▸ ABOUT THIS TASK
The output must contain exactly the lines from the top of the listing below through the line containing "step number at", and no pictures.

** Opening COLLECTED MATERIAL block **

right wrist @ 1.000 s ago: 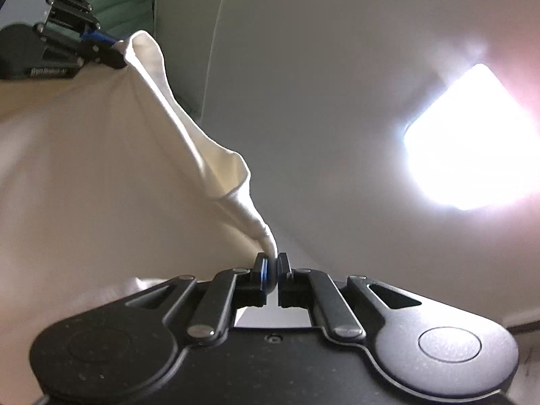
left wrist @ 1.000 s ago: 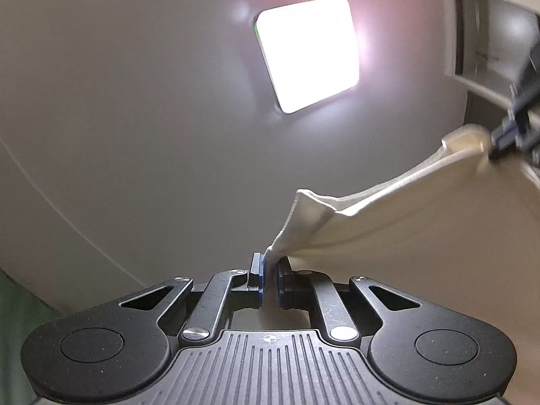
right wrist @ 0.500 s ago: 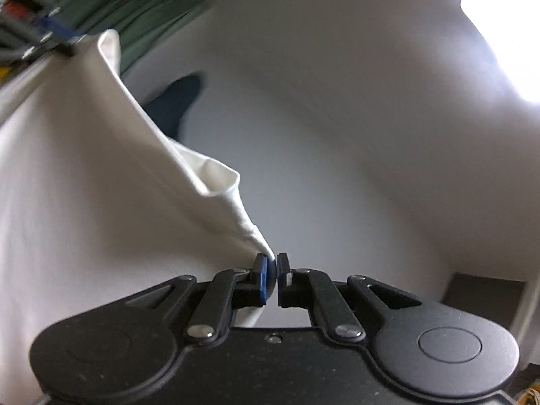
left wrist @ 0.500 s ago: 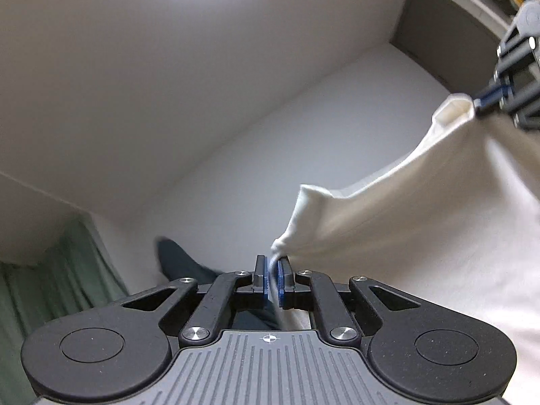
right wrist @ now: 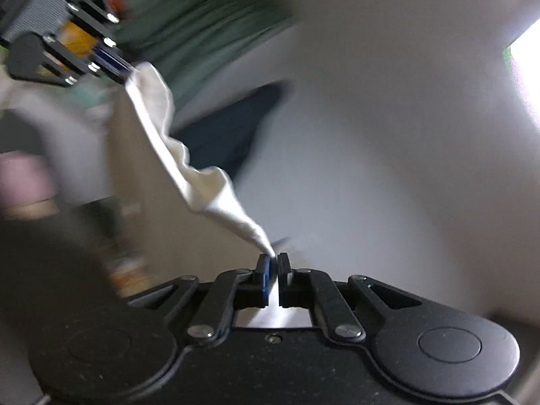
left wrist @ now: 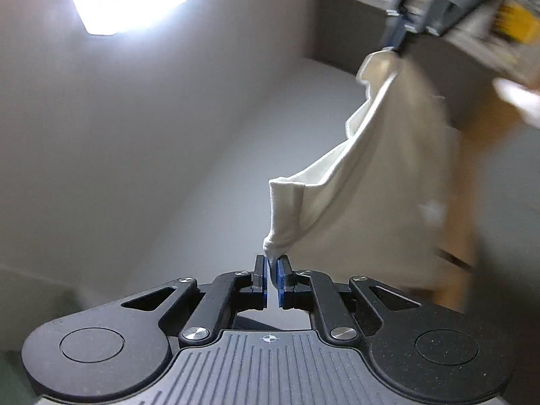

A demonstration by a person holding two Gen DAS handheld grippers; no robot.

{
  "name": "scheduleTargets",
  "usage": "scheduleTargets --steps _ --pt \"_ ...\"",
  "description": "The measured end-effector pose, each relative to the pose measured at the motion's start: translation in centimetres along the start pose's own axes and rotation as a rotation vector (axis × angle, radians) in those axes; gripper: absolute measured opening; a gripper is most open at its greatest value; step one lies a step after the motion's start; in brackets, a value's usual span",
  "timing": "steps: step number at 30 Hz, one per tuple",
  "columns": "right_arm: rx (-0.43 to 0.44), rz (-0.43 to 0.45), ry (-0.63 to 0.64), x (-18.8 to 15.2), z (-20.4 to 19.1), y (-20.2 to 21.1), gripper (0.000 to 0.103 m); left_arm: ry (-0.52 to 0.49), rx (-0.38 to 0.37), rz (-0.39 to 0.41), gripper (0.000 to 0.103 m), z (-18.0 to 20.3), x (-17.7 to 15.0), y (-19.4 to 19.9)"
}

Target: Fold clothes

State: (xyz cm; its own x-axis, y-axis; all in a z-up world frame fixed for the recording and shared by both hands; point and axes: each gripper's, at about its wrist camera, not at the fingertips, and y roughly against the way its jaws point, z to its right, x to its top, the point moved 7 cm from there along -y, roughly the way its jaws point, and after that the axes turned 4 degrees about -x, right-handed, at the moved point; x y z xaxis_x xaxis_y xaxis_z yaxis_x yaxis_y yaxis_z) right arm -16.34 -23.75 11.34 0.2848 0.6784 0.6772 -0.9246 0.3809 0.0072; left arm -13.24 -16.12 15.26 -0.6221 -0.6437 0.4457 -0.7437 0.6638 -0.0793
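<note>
We see the cream garment [left wrist: 381, 182] hanging in the air between both grippers; left gripper [left wrist: 272, 265] fingers pinch one corner, right gripper [right wrist: 272, 263] fingers pinch the other, the edge sagging between them.

Heavy motion blur smears the right wrist view: the left gripper [right wrist: 128, 73] at upper left is streaky, and the dark blue shape [right wrist: 233, 131] behind the cream garment [right wrist: 209, 195] can't be identified. Lower left there dissolves into brown and pink smudges. In the left wrist view the right gripper [left wrist: 393, 47] is blurred and cut by the top edge, and the garment's lower part fades out.
</note>
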Motion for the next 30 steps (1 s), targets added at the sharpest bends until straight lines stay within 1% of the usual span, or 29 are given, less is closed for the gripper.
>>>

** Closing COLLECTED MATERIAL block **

▸ SOLVED EXERCISE
right wrist @ 1.000 s ago: 
left wrist @ 1.000 s ago: 
right wrist @ 0.500 s ago: 
left wrist @ 0.500 s ago: 
right wrist @ now: 
left wrist @ now: 

A demonstration by a person holding two Gen DAS handheld grippers; no robot.

{
  "name": "scheduleTargets",
  "usage": "scheduleTargets --steps _ --pt \"_ ...\"",
  "description": "The measured end-effector pose, each relative to the pose measured at the motion's start: translation in centimetres along the start pose's own axes and rotation as a rotation vector (axis × angle, radians) in those axes; gripper: absolute measured opening; a gripper is most open at its greatest value; step one lies a step after the motion's start; in brackets, a value's usual span",
  "timing": "steps: step number at 30 Hz, one per tuple",

Now the exercise is complete.